Alexa Smith | Bible Explorations
Pass the tomatoes
Paying attention to the food we eat |
Read: Matthew 13:1–23
I remember the moment I knew something was wrong. I was slicing tomatoes in the kitchen, laying a spinach-tomato pie.
It’s simple: a layer of spinach, a layer of ricotta cheese, a layer of juicy beefsteak tomatoes, a pinch of garlic and minced onion sauteed in lots of butter, some pepper, then a thick layer of parmesan to top it off. Bake at 350 for about 30 minutes (Nicola Hill, The Tomato Cookbook).
But when I cut into the tomatoes, there was no juice, no guts. The plant was tougher, inside and out. Bright red. But it didn’t taste quite right.
You see, our overindustrialized, too-big food system sells us produce that looks great but lacks taste, because the priority is firmness for shipping and a longer shelf life. So tomatoes are packed into refrigerated trucks and shipped cross-country to grocery stores. Before that, they may be picked in a massive field owned by shareholders of a huge agribusiness by an overworked immigrant who left home because trade agreements between his government and mine undercut small farmers and forced him to go elsewhere to find work to feed his family. And local farmers here went under competing with big and cheap.
But the oil needed for transportation isn’t cheap, and injustice has its own costs (as Barbara Kingsolver says so well in Animal, Vegetable, Miracle).
But when I cut into the tomatoes, there was no juice, no guts.
Granted, scientists probably meant well. But unintended consequences can bite. We eat food for both its nutritional value and its flavor. Food ought to taste good. Be luscious. Delicious. Tomatoes should belch out their insides and taste scrumptious. Jesus, too, worries about salt losing its savor (Matt. 5:13), so he’s no fan of bland. Solomon says sweet apples and raisins even comfort the lovesick (Song of Sol. 2:6).
How did this happen? How did science get carried away and take good taste with it? What were the rest of us thinking when the food system changed so radically—when chemical companies slapped patents on 98 percent of the world’s seed sales and produced the sprays that keep the tomatoes pest-free? Why weren’t we paying attention? Maybe food was cheaper? Maybe avocados are nice in February?
In Matthew 13:1–23, Jesus talks about seeds—about a sower tossing seeds into his field. But it is all a metaphor for souls, souls trying to find the secrets of the kingdom of heaven. But they can’t see what is right in front of them (vv. 14–15). Can’t hear what is being said. They don’t realize that something has gone awry. They just bumble along, paying no attention to the world around them.

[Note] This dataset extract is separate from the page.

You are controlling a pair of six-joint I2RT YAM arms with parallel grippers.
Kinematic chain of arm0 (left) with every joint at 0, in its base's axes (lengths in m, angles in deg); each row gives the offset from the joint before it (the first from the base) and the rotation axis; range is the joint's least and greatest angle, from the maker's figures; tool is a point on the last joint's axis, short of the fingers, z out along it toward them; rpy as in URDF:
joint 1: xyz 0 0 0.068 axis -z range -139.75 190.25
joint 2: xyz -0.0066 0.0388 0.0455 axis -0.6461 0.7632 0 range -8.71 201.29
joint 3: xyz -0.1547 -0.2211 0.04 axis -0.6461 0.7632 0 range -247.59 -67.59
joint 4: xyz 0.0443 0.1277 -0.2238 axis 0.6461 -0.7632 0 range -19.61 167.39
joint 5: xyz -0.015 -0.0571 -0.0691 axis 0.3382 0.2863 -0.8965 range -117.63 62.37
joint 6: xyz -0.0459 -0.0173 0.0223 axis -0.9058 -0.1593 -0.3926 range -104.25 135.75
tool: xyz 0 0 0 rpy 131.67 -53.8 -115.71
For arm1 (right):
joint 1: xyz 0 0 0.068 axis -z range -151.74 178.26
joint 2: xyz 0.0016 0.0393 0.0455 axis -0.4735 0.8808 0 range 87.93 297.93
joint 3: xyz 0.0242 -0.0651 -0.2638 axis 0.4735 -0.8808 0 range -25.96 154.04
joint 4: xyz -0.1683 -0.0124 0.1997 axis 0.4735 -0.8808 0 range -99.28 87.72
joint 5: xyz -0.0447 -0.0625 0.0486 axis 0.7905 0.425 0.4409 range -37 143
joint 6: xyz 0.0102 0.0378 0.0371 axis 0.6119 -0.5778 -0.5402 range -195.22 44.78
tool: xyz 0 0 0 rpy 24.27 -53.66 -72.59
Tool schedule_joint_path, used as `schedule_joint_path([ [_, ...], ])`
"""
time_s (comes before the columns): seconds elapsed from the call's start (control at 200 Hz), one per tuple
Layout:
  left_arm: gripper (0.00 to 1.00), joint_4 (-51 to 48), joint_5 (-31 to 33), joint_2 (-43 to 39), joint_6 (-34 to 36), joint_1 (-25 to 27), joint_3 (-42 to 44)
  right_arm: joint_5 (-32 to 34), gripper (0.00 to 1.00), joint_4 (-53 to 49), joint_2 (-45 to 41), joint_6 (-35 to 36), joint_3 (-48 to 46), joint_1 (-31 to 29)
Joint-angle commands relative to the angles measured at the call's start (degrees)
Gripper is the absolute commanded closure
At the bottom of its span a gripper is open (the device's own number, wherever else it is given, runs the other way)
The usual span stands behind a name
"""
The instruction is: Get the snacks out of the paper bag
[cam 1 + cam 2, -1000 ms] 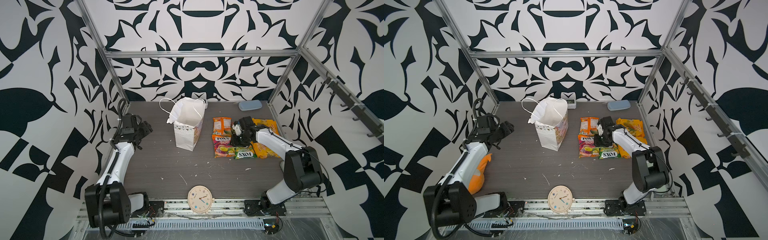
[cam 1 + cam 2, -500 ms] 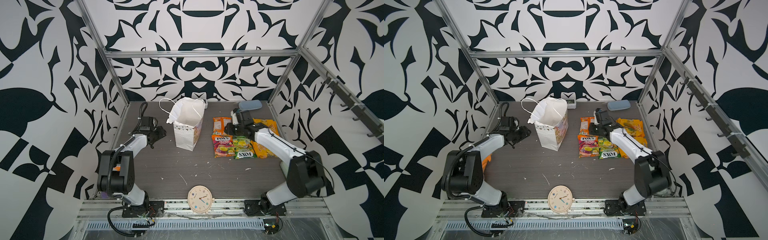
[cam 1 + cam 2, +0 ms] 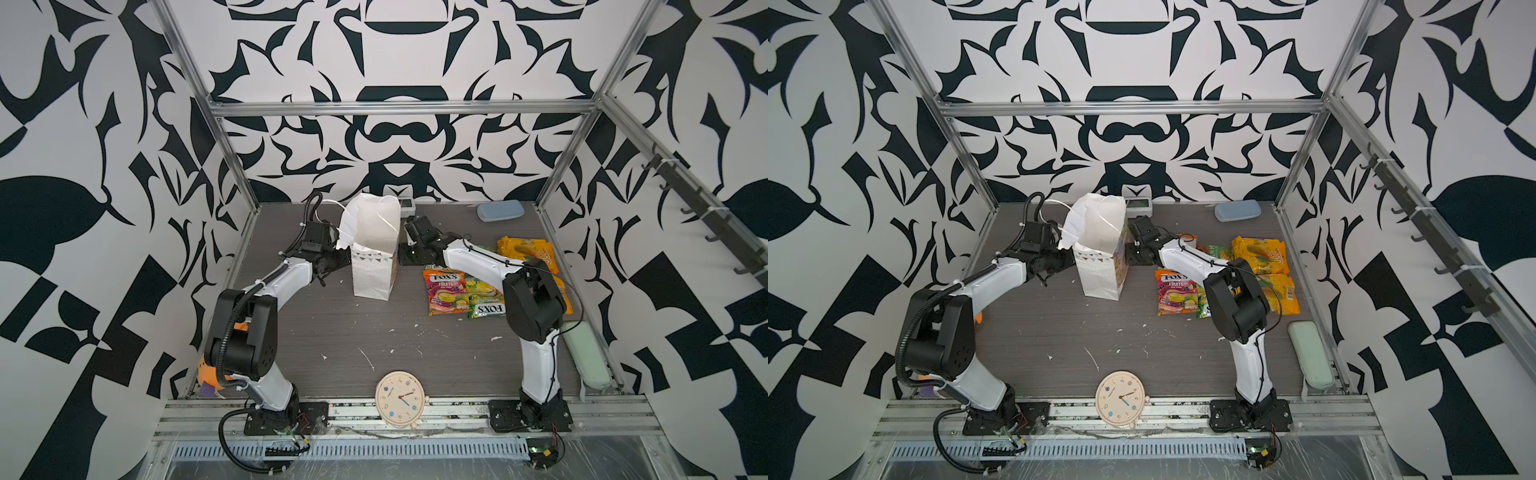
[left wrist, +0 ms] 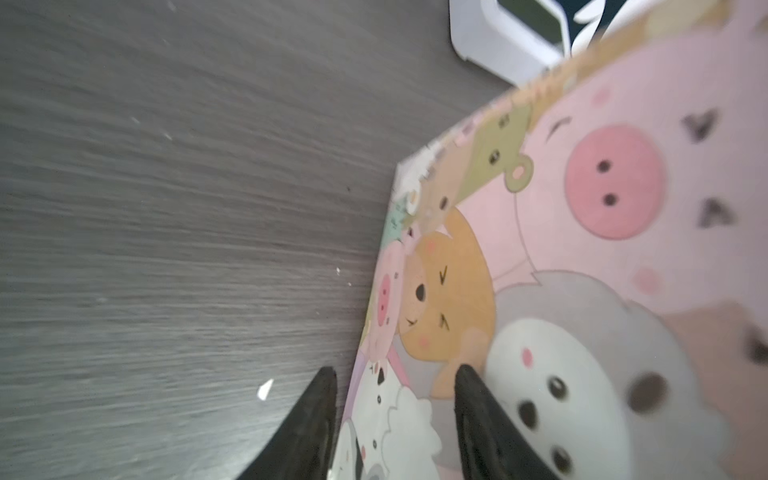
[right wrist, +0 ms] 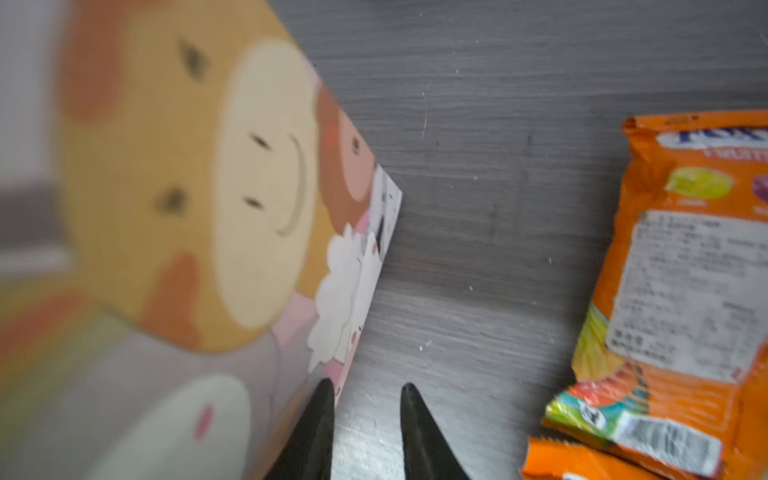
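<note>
Fingers (image 4: 316, 424): two pairs, parted, flanking one paper bag (image 3: 371, 268) | snacks (image 3: 443, 291): six outside

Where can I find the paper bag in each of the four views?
In a top view: paper bag upright, back of centre, between both arms.
In a top view: slightly further left.
Left wrist: animal-face side, close behind the left fingers.
Right wrist: animal-face side, beside the right fingers.
Shared landmark: grey wood-grain table, in all four.

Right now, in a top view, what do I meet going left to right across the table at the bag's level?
First the left gripper → paper bag → right gripper → orange snack packet → green snack packet → yellow snack packets.
</note>
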Motion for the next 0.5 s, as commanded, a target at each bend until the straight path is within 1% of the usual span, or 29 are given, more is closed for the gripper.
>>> schedule_joint_path([
  [0.0, 0.55, -0.9, -0.5, 0.9, -1.1, 1.2, -0.6, 1.0, 0.68, -1.1, 0.4, -0.4, 5.6, -0.9],
  [0.11, 0.56, -1.3, 0.4, 0.1, -1.4, 1.9, -0.6, 1.7, 0.68, -2.9, 2.3, -0.5, 8.9, -1.2],
  [0.36, 0.55, -6.3, 3.3, -0.3, 0.5, 2.1, -4.8, 2.4, 0.68, -3.1, 2.9, -1.1, 10.5, -1.4],
  [0.415, 0.54, -7.3, 3.8, -0.2, 1.0, 2.1, -5.5, 2.6, 0.68, -2.9, 2.7, -1.1, 10.4, -1.4],
  [0.495, 0.49, -8.4, 5.3, -0.8, 1.7, 2.1, -6.0, 3.0, 0.68, -2.7, 2.0, -0.9, 10.1, -1.4],
])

To the disciples, he says, “Blessed are your eyes, for they see, and your ears, for they hear.” So it is the disciples he’s counting on to latch onto the word and spread it around so that it sprouts up thick and fast and feeds those who’ve been starving for it until now. He says we can’t pretend life is alright when it isn’t, and we shouldn’t even try.
Call it what you want. A parable. A fable. A fact. But we all came from a garden. Lush. Delicious. Nutritious. Likely tasty. God said to tend all the growing things and then said it was very good. There were seeds for every variety of plant, and God says we shall have them for food. But at some point we stopped paying attention; we were distracted by temptation.
Our global partners say they don’t want to repeat what we’ve done—to so industrialize the world’s food supply that they too lose a taste for it. Food shortages abound abroad, and trade agreements undercut small farmers who now buy imported food they once grew. This isn’t simply a push to be charitable overseas—we all live in a global economy, all of us. We all eat.
Talk about solidarity.
People, we have eyes to see and ears to hear so that we may act together to plant new seeds for a more luscious, locally rooted future. What we grow can be heavenly—feeding the world, keeping our own lives savory, comforting the ones in pain, and letting earth’s seeds do what God calls good.
So pass the tomatoes. Only the tasty ones, please.
Alexa Smith is a journalist, ordained teaching elder, and staff member of the Presbyterian Hunger Program.